Bei den Feuchtländern war das völlig anders. Sie rannten herum wie ein Korb wilder Echsen, den man auf heiße Steine hatte fallen lassen, kümmerten sich nicht um Vorräte, wenn sie flohen. Sobald ihre Anführer beschäftigt und abgelenkt waren, herrschte Banditentum und Chaos. Die Starken beraubten die Schwachen, und nicht einmal Schmiede waren sicher.
Was erwartete Rand al'Thor von den Aiel? Sie konnten doch keiner ganzen Nation das Ji'e'toh beibringen. Rand al'Thor hatte ihnen befohlen, nach Möglichkeit keine Soldaten der Domani zu töten. Aber diese Truppen - die oft korrupt und selbst zu Banditen geworden waren - waren Teil des Problems.

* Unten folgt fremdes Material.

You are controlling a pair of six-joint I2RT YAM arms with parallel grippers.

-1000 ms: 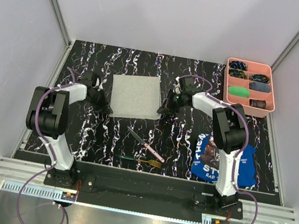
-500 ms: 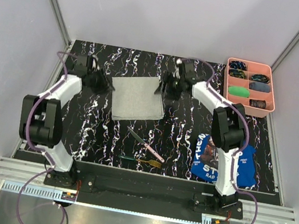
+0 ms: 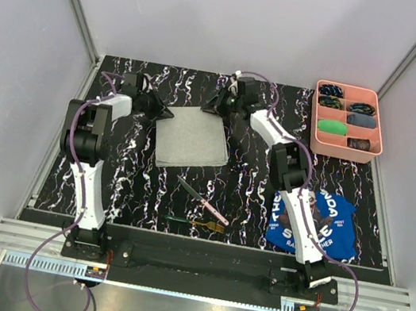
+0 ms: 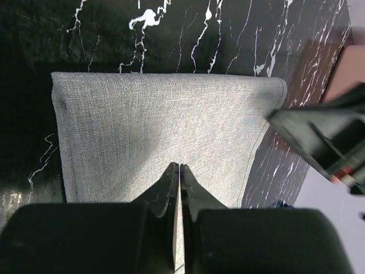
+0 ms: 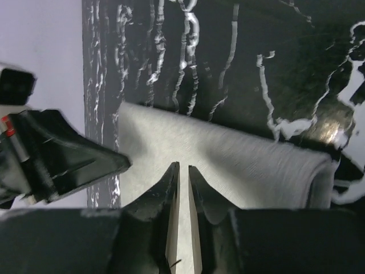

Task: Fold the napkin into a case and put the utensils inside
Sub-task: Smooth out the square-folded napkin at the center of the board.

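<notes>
The light grey napkin (image 3: 193, 141) lies flat mid-table, with a rounded fold along one edge (image 5: 319, 171). My left gripper (image 3: 160, 109) is at its far left corner, jaws shut, tips (image 4: 179, 166) low over the cloth (image 4: 159, 120); I cannot tell if cloth is pinched. My right gripper (image 3: 216, 109) is at the far right corner, its jaws (image 5: 182, 165) a narrow slit apart over the napkin (image 5: 245, 171), nothing visibly between them. The pink-handled knife (image 3: 202, 200) and green-handled fork (image 3: 198, 223) lie nearer me, untouched. No case shape shows.
A pink compartment tray (image 3: 349, 88) with small items stands at the far right. A blue printed cloth (image 3: 316, 227) lies under the right arm at the near right. The enclosure's white walls stand close behind both grippers.
Both grippers have moved from the napkin's sides up to its far corners. Their jaws opened on the way and have closed down again. The napkin shifted slightly.
</notes>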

»Vielleicht wird er es genauer erklären, wenn wir bei seinem Herrenhaus eintreffen«, sagte Melaine und schüttelte den Kopf. Ihr rotblondes Haar fing das Licht ein. Unter ihrer Bluse waren die ersten Anzeichen ihrer Schwangerschaft zu sehen. »Und wenn nicht, dann ist es sicherlich besser für uns, hier in Arad Doman zu sein, als noch mehr Zeit im Land der Baummörder verbringen zu müssen.«
»Da habt Ihr recht«, meinte Rhuarc. »Dann lasst uns aufbrechen.« Er ging los, um mit Bael zu sprechen. Aviendha trat einen Schritt zur Seite, aber Amys warf ihr einen bösen Blick zu, und sie erstarrte.

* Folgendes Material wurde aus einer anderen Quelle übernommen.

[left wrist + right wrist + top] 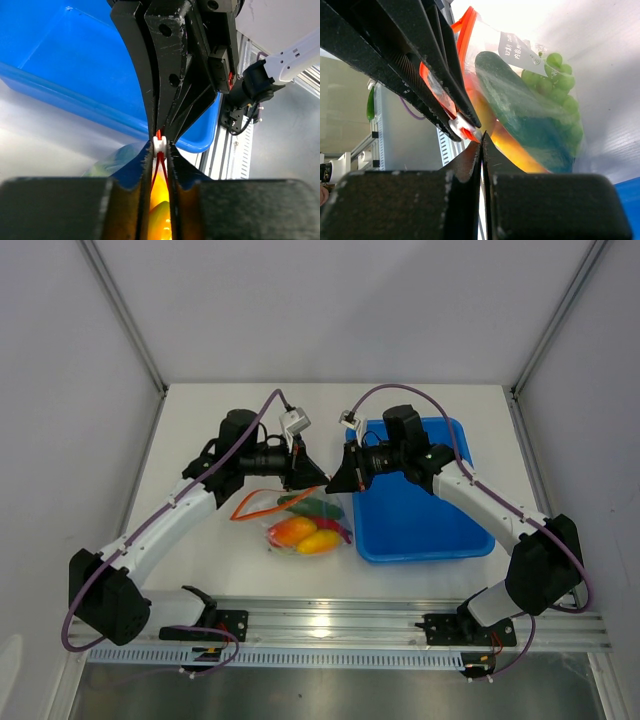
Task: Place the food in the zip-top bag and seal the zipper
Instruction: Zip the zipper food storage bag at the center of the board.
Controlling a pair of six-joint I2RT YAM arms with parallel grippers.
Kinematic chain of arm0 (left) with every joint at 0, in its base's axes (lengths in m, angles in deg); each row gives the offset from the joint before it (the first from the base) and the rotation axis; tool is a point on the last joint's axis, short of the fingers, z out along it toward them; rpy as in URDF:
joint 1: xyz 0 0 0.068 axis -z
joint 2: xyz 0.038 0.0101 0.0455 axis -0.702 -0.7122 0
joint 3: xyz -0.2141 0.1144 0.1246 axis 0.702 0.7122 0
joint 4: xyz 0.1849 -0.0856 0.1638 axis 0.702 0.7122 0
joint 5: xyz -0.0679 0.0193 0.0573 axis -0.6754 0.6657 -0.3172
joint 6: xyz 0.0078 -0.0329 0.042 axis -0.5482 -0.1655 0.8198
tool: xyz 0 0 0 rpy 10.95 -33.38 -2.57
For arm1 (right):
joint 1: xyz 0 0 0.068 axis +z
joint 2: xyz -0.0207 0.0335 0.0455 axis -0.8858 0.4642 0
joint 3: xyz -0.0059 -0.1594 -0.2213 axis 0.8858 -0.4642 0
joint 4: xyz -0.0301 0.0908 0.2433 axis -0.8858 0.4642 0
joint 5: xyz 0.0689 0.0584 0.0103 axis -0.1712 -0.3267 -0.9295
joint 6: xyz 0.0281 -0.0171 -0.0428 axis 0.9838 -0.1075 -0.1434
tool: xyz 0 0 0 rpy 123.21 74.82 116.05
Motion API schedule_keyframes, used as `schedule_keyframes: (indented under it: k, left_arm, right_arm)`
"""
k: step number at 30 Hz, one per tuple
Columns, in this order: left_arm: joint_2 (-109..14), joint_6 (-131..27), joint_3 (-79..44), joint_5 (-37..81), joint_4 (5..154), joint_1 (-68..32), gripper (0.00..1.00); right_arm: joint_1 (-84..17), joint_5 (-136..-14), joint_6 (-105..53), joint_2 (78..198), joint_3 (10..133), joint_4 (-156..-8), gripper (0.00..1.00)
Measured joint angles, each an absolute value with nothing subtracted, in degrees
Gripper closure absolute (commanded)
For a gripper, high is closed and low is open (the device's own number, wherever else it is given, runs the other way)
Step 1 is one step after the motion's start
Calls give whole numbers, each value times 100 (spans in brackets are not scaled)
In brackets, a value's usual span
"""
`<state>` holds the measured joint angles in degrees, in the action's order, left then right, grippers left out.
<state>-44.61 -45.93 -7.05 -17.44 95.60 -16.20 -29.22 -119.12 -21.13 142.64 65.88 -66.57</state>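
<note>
Viewed at the mouth of the zip-top bag point(298, 525): left end effector point(160, 146) narrowed onto the zipper point(465, 22) at its white slider point(461, 125), right end effector point(481, 140) fully closed with tips touching that slider, food point(305, 536) inside, on worktop point(240, 575) beside blue tray point(420, 525).

The left arm point(165, 518) and right arm point(487, 502) have white links and purple cables point(400, 390); the right hand point(159, 131) is scuffed black.
</note>
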Motion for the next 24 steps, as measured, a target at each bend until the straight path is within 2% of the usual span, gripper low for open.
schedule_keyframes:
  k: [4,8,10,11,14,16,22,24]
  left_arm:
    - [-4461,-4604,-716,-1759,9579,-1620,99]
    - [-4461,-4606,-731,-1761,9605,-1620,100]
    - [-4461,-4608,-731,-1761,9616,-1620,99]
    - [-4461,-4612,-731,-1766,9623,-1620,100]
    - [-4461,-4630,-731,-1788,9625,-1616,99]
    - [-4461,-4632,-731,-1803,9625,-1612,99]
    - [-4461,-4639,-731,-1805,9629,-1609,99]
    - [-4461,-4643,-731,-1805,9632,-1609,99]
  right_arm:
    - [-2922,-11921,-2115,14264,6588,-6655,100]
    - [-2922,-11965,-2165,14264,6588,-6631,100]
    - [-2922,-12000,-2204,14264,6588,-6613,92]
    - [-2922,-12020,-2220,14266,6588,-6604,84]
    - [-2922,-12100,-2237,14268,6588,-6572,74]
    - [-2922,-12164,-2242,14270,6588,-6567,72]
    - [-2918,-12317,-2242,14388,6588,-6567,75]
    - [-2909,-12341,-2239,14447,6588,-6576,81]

»Aviendha«, sagte die harte, weißhaarige Frau. »Wie viele Weise Frauen sind mit Rhuarc aufgebrochen, um sich diesen Flüchtlingstreck anzusehen?«
»Nur ich«, gab Aviendha zu.
»Ach, und du bist jetzt eine Weise Frau?«, fragte Bair.
»Nein«, erwiderte Aviendha schnell und häufte noch mehr Schande auf sich, weil sie errötete. »Das war eine dumme Bemerkung.«
»Dann sollst du bestraft werden«, sagte Bair. »Aviendha, du bist keine Tochter mehr. Es steht dir nicht zu, mit den Spähern zu ziehen. Diese Aufgabe haben andere zu erledigen.«
»Ja, Weise Frau«, sagte Aviendha und schaute zu Boden. Ihr war nicht in den Sinn gekommen, dass es ihr Schande einbringen würde, wenn sie Rhuarc begleitete - andere Weise Frauen hatten ähnliche Aufgaben verrichtet.
Aber ich bin keine Weise Frau, rief sie sich ins Gedächtnis zurück. Ich bin nur ein Lehrling. Bair hatte nicht gesagt, dass eine Weise Frau keinen Spähtrupp begleiten durfte; nur dass ihr nicht zustand, das zu tun. Hier ging es allein um sie. Und um das, was auch immer sie getan hatte, um die Weisen Frauen zu provozieren. Oder möglicherweise noch immer tat.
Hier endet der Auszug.